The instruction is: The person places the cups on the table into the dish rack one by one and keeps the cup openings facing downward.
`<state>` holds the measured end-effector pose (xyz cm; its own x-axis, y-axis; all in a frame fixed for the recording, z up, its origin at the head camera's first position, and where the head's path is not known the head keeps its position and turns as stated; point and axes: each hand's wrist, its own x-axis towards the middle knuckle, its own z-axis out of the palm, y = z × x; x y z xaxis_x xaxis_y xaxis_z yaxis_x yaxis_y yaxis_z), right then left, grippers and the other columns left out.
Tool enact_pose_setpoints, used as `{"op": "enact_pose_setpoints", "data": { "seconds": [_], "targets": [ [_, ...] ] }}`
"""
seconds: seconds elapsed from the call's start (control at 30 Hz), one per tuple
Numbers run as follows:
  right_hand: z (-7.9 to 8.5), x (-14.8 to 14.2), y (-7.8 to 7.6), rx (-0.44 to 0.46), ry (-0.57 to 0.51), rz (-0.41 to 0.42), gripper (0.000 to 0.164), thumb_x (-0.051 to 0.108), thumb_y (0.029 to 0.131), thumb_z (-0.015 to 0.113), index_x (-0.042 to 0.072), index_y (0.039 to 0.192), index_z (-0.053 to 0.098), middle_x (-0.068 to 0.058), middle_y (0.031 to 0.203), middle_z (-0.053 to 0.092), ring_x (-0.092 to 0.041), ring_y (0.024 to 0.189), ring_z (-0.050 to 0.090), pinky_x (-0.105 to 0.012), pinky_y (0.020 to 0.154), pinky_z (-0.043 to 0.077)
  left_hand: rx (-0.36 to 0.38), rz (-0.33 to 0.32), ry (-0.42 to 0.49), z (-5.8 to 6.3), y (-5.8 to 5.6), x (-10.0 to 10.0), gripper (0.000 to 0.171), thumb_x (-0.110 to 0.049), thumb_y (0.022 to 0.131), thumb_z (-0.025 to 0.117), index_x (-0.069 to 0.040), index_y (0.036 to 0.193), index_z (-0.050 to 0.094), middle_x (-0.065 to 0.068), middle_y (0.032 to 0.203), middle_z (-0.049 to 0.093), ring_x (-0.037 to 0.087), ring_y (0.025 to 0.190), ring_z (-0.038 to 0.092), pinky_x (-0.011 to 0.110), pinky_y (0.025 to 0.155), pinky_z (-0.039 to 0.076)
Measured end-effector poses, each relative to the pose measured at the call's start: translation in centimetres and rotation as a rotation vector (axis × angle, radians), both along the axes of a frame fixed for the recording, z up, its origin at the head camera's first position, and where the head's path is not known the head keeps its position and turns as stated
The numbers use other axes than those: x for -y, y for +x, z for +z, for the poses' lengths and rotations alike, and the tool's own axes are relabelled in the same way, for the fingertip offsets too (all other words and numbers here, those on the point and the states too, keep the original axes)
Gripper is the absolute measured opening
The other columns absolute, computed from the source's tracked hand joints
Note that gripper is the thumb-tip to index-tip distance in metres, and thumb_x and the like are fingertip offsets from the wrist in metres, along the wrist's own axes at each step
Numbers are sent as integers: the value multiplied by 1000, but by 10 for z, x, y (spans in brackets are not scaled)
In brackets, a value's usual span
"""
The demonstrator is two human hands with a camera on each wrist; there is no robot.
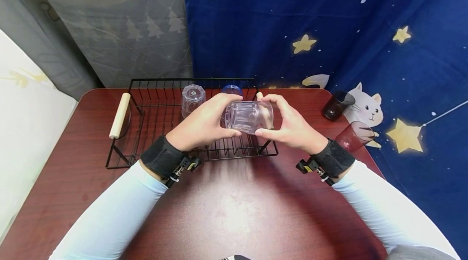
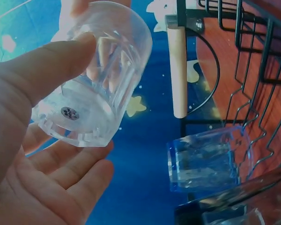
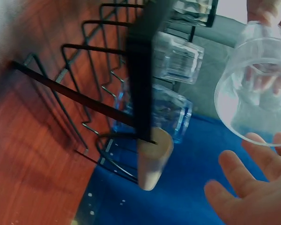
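Observation:
A clear faceted drinking glass (image 1: 249, 117) lies on its side in the air between both hands, over the right part of a black wire rack (image 1: 237, 157). My left hand (image 1: 202, 124) grips the base end, its thumb along the wall in the left wrist view, where a small dark mark shows on the base (image 2: 70, 113). At the rim end, my right hand (image 1: 294, 124) holds the glass between thumb and fingers. The open mouth (image 3: 257, 103) faces the right palm. Behind the hands, a clear glass (image 1: 193, 95) and a blue glass (image 1: 232, 90) stand in the rack.
Wooden handles (image 1: 120, 115) rise at the rack's two ends. A dark glass (image 1: 334, 107) and a reddish glass (image 1: 352, 136) stand at the right edge of the brown table (image 1: 234, 211). A blue curtain (image 1: 256, 24) and a grey one (image 1: 124, 20) hang behind.

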<state>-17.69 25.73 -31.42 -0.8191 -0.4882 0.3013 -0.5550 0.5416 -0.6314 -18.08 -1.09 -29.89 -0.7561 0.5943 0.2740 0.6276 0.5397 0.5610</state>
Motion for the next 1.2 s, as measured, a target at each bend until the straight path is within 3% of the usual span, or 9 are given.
{"op": "enact_pose_setpoints", "data": {
  "seconds": [0.13, 0.37, 0.57, 0.8, 0.97, 1.07, 1.2],
  "targets": [
    [-5, 1, -2, 4, 28, -23, 80, 23, 75, 89, 11, 138, 42, -5, 142, 53, -23, 130, 51, -49, 107, 39, -26, -23, 12, 3, 1, 1, 82, -29, 76, 89, -8, 144, 48, 11, 139, 54, 21, 126, 52, 38, 108, 42],
    [-7, 4, -2, 47, 85, -23, 79, 28, 76, 88, 10, 139, 43, -10, 137, 54, -28, 122, 56, -52, 103, 42, -45, -77, 50, 6, 1, 1, 81, -31, 77, 88, -7, 144, 49, 11, 140, 54, 21, 129, 50, 37, 110, 40],
    [-11, 7, -1, 89, 118, -15, 76, 32, 79, 85, 12, 139, 42, -12, 133, 55, -25, 116, 59, -49, 97, 47, -94, -131, 49, 7, 1, 1, 70, -32, 83, 83, -16, 143, 53, 4, 140, 54, 15, 132, 48, 34, 110, 41],
    [-16, 10, -3, 115, 122, 15, 70, 32, 85, 81, 11, 137, 39, -12, 130, 55, -23, 112, 64, -41, 91, 52, -92, -91, -29, 8, 0, -3, 62, -31, 89, 77, -23, 145, 53, 9, 140, 49, 20, 128, 50, 37, 101, 47],
    [-16, 12, -4, 84, 156, 30, 70, 32, 86, 80, 10, 138, 39, -12, 115, 56, -23, 90, 59, -36, 79, 48, -89, -70, -52, 7, 0, -4, 58, -31, 90, 74, -23, 144, 54, 11, 136, 51, 24, 123, 52, 42, 100, 46],
    [-15, 10, -4, 75, 168, 22, 72, 31, 88, 78, 9, 143, 36, -14, 127, 56, -26, 107, 59, -41, 93, 47, -101, -70, -57, 5, -1, -6, 58, -31, 89, 74, -22, 144, 55, 12, 133, 53, 26, 120, 54, 43, 100, 46],
    [-14, 5, -4, 77, 131, -4, 73, 29, 92, 74, 9, 148, 32, -13, 147, 47, -28, 136, 47, -51, 110, 38, -97, -63, -77, 2, -3, -8, 59, -27, 87, 75, -20, 142, 57, 12, 129, 55, 27, 117, 56, 43, 98, 47]
  ]
}}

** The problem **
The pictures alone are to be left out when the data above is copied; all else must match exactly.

** Result of the exercise **
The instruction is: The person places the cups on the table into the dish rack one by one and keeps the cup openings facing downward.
`<state>` holds the measured end-effector pose (xyz cm; its own x-axis, y-axis; all in a frame fixed for the recording, z up, its origin at the head camera's first position, and where the head's path is not known the head keeps its position and turns as stated; point and axes: each hand's wrist, its own x-axis towards the middle knuckle, its own z-axis out of the palm, y = z × x; x y z xaxis_x xaxis_y xaxis_z yaxis_x yaxis_y yaxis_z), right then left, grippers and the other columns left out.
Tool enact_pose_setpoints, used as `{"op": "enact_pose_setpoints", "data": { "seconds": [_], "targets": [ [_, ...] ] }}`
"""
seconds: seconds elapsed from the call's start (control at 30 Hz), one per tuple
Numbers run as follows:
  right_hand: z (-7.9 to 8.5), x (-14.8 to 14.2), y (-7.8 to 7.6), rx (-0.44 to 0.46), ry (-0.57 to 0.51), rz (-0.41 to 0.42), gripper (0.000 to 0.164), thumb_x (-0.051 to 0.108), thumb_y (0.029 to 0.131), thumb_z (-0.015 to 0.113), index_x (-0.042 to 0.072), index_y (0.039 to 0.192), index_z (-0.053 to 0.098), middle_x (-0.068 to 0.058), middle_y (0.031 to 0.203), middle_z (-0.053 to 0.092), ring_x (-0.092 to 0.041), ring_y (0.024 to 0.189), ring_z (-0.050 to 0.090), pinky_x (-0.105 to 0.012), pinky_y (0.020 to 0.154), pinky_z (-0.043 to 0.077)
  left_hand: rx (-0.36 to 0.38), rz (-0.33 to 0.32), ry (-0.42 to 0.49), z (-5.8 to 6.3), y (-5.8 to 5.6), x (-10.0 to 10.0), gripper (0.000 to 0.171), thumb_x (-0.110 to 0.049), thumb_y (0.022 to 0.131), thumb_z (-0.025 to 0.117), index_x (-0.069 to 0.040), index_y (0.036 to 0.193), index_z (-0.050 to 0.094), middle_x (-0.065 to 0.068), middle_y (0.032 to 0.203), middle_z (-0.049 to 0.093), ring_x (-0.037 to 0.087), ring_y (0.025 to 0.190), ring_z (-0.038 to 0.092), pinky_x (-0.011 to 0.110), pinky_y (0.025 to 0.155), pinky_z (-0.039 to 0.076)
Measured end-effector poses, each relative to the pose measured at the call's start: translation in centimetres and rotation as a rotation vector (axis × angle, radians), both along the axes of a frame fixed for the recording, z up, its origin at the head camera's first position, and where the head's path is not known the head keeps its position and turns as stated
The numbers use other axes than those: x for -y, y for +x, z for +z, for the poses' lengths and rotations alike, and the tool's own axes are relabelled in the same way, for the fingertip offsets too (all other words and numbers here, those on the point and the states too, keep the original axes)
Gripper is the absolute measured opening
The other columns absolute, computed from the source's tracked hand joints
Note that gripper is the thumb-tip to index-tip distance in metres, and thumb_x and the like are fingertip offsets from the wrist in metres, along the wrist's own axes at each step
Numbers are sent as integers: the value multiplied by 1000, but by 10 for z, x, y (spans in brackets are not scaled)
In brackets, a value's usual span
"""
The demonstrator is two human hands with a camera on each wrist; there is no robot.
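Observation:
A clear faceted drinking glass (image 1: 249, 117) lies on its side in the air between both hands, over the right part of a black wire rack (image 1: 237, 157). My left hand (image 1: 202, 124) grips the base end, its thumb along the wall in the left wrist view, where a small dark mark shows on the base (image 2: 70, 113). At the rim end, my right hand (image 1: 294, 124) holds the glass between thumb and fingers. The open mouth (image 3: 257, 103) faces the right palm. Behind the hands, a clear glass (image 1: 193, 95) and a blue glass (image 1: 232, 90) stand in the rack.
Wooden handles (image 1: 120, 115) rise at the rack's two ends. A dark glass (image 1: 334, 107) and a reddish glass (image 1: 352, 136) stand at the right edge of the brown table (image 1: 234, 211). A blue curtain (image 1: 256, 24) and a grey one (image 1: 124, 20) hang behind.
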
<state>-17.69 25.73 -31.42 -0.8191 -0.4882 0.3013 -0.5550 0.5416 -0.6314 -18.08 -1.09 -29.89 -0.7561 0.5943 0.2740 0.6276 0.5397 0.5610</state>
Motion for the next 1.2 s, as measured, a target at each bend until the straight path is within 3% of the usual span, or 9 are given.
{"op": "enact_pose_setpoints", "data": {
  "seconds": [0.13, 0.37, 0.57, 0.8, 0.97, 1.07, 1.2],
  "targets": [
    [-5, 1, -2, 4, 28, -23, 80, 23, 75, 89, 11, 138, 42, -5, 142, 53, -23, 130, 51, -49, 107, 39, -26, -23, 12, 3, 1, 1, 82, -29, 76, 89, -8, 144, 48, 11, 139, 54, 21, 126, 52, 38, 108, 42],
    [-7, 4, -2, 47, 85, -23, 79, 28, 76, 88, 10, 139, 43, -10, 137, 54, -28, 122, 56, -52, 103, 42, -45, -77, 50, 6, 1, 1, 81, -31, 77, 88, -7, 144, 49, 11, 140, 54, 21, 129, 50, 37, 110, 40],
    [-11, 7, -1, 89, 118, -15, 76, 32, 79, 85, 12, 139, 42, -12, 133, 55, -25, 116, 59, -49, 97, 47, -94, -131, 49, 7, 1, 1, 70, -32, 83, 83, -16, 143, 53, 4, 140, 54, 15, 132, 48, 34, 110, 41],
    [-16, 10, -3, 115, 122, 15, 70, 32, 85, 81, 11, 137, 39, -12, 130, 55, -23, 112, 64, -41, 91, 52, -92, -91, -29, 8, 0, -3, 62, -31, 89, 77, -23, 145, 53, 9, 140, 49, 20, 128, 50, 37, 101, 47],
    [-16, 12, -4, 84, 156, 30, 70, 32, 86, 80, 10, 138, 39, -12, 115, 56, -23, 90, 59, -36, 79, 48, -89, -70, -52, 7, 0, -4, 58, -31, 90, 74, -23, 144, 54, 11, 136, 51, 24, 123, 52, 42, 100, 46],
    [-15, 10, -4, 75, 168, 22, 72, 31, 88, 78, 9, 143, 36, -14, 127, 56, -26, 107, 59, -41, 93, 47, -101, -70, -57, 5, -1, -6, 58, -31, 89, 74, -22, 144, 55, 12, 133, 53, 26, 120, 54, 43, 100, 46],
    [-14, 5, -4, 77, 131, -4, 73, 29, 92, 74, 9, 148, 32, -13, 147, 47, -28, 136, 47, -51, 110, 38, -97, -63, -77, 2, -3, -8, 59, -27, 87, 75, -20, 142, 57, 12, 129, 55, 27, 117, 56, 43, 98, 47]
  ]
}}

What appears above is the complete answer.